AW: So you hadn’t really had much chance to hear him live?
LL: Well, I did with Moe(Koffman). It wasn’t like “Here’s Ed.”
It was in situations where he wasn’t necessarily presented at his best. Ed got a chance to be featured on this record. I heard this and said to myself, “I don’t know what the hell he’s doing, but I’m going to figure it out,” and I did. I just about busted an old Sony reel to reel from all the playing and rewinding. I taped the whole album. The first tune, “Squeeze Me,” I figured out every single note and voicing, and a way of rationalizing it for myself, with passing chords, etc.
There are things he’s doing where he’s got it voiced like a saxophone section….

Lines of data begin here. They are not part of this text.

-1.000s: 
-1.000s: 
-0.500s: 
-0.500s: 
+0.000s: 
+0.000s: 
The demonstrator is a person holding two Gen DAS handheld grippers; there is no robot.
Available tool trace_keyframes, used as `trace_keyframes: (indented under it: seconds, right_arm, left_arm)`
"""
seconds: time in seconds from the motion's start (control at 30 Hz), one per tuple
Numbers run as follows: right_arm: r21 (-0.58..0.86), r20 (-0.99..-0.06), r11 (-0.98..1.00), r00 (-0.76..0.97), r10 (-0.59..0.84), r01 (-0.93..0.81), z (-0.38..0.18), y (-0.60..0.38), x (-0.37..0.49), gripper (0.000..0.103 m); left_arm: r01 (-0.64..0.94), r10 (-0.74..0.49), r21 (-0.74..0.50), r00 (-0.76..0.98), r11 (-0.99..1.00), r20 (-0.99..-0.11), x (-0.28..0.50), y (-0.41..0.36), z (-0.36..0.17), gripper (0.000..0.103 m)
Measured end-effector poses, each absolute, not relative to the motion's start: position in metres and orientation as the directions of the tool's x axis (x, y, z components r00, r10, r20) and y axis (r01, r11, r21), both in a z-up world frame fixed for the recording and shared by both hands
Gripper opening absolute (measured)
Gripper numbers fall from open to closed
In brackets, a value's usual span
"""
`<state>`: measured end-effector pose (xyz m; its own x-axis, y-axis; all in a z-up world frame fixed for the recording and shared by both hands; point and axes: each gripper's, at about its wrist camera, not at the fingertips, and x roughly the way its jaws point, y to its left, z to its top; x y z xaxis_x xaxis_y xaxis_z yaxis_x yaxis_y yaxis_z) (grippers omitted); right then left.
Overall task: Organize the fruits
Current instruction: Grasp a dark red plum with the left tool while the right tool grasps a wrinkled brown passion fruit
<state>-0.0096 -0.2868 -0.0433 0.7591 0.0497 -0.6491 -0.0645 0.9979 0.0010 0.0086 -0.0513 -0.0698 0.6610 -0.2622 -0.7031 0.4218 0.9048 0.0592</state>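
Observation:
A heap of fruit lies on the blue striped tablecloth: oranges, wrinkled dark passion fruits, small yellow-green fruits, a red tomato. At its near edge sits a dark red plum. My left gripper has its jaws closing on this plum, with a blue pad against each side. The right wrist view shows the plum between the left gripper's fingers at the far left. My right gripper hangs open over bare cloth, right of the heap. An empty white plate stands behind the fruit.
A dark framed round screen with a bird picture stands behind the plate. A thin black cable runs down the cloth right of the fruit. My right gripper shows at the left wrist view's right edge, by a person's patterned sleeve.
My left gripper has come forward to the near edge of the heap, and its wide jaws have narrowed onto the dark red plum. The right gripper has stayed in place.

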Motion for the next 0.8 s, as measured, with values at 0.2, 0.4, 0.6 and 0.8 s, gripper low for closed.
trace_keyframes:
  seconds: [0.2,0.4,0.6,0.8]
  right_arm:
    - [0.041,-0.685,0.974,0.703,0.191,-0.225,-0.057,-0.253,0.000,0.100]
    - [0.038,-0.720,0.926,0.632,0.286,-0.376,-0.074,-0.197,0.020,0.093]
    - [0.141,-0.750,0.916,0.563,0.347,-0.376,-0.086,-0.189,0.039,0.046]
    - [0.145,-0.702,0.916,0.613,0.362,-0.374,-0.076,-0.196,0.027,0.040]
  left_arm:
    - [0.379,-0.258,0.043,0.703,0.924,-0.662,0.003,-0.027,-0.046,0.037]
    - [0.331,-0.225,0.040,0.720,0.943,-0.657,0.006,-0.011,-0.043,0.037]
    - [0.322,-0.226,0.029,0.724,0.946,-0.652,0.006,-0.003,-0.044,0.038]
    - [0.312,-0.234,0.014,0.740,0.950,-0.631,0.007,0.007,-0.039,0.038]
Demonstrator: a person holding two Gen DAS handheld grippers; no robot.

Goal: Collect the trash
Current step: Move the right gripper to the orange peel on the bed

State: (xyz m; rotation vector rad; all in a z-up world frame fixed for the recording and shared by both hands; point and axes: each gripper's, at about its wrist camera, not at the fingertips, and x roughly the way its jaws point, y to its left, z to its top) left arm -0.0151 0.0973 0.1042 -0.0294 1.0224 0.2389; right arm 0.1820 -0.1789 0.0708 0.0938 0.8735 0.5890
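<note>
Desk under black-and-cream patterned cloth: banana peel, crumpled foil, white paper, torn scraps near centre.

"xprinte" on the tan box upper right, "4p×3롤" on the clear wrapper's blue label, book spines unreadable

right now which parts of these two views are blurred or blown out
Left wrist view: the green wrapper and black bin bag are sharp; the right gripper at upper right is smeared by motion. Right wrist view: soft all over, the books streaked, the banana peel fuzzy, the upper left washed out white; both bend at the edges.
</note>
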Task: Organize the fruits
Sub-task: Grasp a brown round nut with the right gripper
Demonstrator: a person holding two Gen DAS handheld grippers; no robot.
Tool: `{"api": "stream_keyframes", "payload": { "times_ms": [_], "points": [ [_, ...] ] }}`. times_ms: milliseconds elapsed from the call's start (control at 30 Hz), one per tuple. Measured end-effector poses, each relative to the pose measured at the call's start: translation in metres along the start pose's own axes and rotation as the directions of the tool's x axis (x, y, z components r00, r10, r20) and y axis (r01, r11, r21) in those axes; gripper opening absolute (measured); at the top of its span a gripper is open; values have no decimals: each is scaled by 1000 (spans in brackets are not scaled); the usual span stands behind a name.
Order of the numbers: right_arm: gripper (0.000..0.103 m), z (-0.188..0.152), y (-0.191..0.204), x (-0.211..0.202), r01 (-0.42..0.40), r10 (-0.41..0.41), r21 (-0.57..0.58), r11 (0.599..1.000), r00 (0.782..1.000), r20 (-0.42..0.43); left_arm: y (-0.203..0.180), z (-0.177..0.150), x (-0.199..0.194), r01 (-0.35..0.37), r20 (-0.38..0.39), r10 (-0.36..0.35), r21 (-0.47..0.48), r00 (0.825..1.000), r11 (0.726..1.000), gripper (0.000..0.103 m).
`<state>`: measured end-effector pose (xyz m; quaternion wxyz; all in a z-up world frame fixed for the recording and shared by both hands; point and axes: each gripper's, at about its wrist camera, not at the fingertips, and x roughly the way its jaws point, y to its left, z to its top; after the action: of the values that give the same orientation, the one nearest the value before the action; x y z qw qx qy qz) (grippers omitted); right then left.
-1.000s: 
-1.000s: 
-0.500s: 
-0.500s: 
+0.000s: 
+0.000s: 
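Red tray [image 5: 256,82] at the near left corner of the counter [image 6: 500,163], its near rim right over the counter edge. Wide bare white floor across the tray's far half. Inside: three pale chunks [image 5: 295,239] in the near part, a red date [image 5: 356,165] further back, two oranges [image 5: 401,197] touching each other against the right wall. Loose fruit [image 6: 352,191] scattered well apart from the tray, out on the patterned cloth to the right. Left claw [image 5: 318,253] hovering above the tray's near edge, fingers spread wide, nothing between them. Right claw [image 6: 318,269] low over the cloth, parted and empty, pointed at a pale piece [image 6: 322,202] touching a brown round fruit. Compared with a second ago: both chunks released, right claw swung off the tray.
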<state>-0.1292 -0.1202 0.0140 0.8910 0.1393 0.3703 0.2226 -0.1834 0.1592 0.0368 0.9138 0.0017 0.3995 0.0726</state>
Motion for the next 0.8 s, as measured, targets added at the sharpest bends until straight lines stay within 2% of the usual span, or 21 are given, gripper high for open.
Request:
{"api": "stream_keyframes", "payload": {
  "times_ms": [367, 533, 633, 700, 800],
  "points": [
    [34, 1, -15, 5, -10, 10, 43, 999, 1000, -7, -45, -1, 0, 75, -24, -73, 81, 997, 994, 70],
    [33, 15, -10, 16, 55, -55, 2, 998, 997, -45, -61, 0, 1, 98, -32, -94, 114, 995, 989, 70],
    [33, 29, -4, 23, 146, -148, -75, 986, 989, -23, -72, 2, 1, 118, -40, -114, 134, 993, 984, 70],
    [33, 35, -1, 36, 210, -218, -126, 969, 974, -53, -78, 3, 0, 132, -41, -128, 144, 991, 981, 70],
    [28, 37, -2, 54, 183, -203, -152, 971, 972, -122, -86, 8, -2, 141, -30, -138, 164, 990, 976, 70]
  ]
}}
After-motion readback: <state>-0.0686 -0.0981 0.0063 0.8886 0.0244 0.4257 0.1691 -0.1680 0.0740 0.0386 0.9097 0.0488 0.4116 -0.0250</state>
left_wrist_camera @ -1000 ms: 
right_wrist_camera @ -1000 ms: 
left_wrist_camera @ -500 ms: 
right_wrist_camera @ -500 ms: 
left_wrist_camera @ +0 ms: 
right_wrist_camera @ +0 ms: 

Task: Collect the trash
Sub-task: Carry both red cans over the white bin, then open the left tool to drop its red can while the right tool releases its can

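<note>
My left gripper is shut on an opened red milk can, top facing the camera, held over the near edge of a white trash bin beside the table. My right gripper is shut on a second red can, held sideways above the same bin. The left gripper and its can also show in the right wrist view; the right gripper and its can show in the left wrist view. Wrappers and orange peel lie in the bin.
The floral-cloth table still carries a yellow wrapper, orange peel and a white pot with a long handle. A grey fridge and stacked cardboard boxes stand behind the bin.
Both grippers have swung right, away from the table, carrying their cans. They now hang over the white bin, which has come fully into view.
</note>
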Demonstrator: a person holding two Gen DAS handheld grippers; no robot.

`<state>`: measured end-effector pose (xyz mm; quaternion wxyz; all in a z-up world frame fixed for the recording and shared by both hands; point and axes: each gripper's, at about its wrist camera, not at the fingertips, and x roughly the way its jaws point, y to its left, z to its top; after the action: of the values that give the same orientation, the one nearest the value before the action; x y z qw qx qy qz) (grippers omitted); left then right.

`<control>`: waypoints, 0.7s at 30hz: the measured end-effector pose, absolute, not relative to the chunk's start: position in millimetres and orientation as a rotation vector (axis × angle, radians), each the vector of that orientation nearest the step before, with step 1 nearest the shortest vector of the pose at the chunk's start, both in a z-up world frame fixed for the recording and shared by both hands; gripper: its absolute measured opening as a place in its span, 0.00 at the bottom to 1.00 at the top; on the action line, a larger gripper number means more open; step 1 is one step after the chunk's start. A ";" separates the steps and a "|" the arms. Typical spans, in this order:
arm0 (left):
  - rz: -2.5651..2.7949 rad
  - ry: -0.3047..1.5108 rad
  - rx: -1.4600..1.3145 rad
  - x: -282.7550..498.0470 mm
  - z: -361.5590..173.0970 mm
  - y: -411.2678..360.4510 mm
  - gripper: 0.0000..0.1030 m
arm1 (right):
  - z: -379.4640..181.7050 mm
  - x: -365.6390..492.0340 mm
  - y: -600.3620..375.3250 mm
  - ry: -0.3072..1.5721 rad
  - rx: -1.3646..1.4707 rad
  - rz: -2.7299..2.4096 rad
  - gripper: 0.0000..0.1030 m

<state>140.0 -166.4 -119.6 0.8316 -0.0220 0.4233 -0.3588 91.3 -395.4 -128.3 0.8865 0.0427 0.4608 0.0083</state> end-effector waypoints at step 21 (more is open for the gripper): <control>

I can’t say enough about Ed. He was my new Eric Clapton. All of a sudden a new universe opened up. It was so inspiring, and sometimes depressing. I’d hear something and think, “how do you do that?” I didn’t realize he’d been doing it for twenty years already.All of a sudden I wanted to be Ed Bickert and then I heard some Jim Hall and wanted to be Jim Hall. I got ahold of some bootleg tapes and started playing along with those, and for awhile I wanted to be Jim Hall. Then I heard Lenny(Breau); there was a local show with Terry David Mulligan that played alternative rock music. One night I heard out of the blue just as I was getting ready to go to sleep this guitar player singing quietly with harmonics, and different voicings, and I felt this electric bolt go through me. I sat up and I couldn’t believe what I was hearing. I didn’t hear the name of who it was. A couple of years went by and somebody mentioned Lenny Breau’s name. I said “who’s that?” and they described how he sang sometimes, played a cross between country and jazz, used harmonics, etc. They played a tune for me and I made the connection. Then I went out and bought “Live at Shelly’s Manne-Hole.”Somewhere along the way I also heard Sonny Greenwich play, and those are the four guitar players who really got to me.
Working
I wound up listening so much to Ed that his musical essence sort of took over my personality. It was now about the late 70’s and I was starting to work a lot at George’s. I was getting a lot of attention; Mark Miller became my champion. For whatever reason, I was the ace. It was my turn; who’s young, who’s new? They had the new faces series, once in a while they’d throw a bone to some young guy trying to make it. I was working with Jerry Toth, Don Thompson, Butch Watanabe, when there was a whole other group of people working there. I started working at Bourbon Street; I was making a good living playing jazz. Now I play much better and there’s no work! They give you a break when you can hardly play, and then when you can play they don’t want to know about you.
I played with Butch, Chet Baker, Carl Fontana, Bob Brookmeyer, Pepper Adams, Bud Shank, Jimmy McGriff, Richard ‘Groove’ Holmes, Georgie Auld, who played the same five tunes every night…
AW: Any bad experiences?
LL: Just one, actually. I was working with Chet, and we were doing this tune, “This Is Always.” I didn’t know it, and I was reading a chart. There was a full house. It didn’t seem like he wanted it to stop, so we kept going. He turns around and he says, “Man, the tune was supposed to end two bars ago!” and he slams his horn down and walks off. I’m there with David Piltch, and we didn’t know what to do, so we laughed. I went up to him after and I said, “Sorry, we didn’t know you wanted to stop there,” and he said, “It’s OK, I’m a little tired.” He wasn’t in great health at that point.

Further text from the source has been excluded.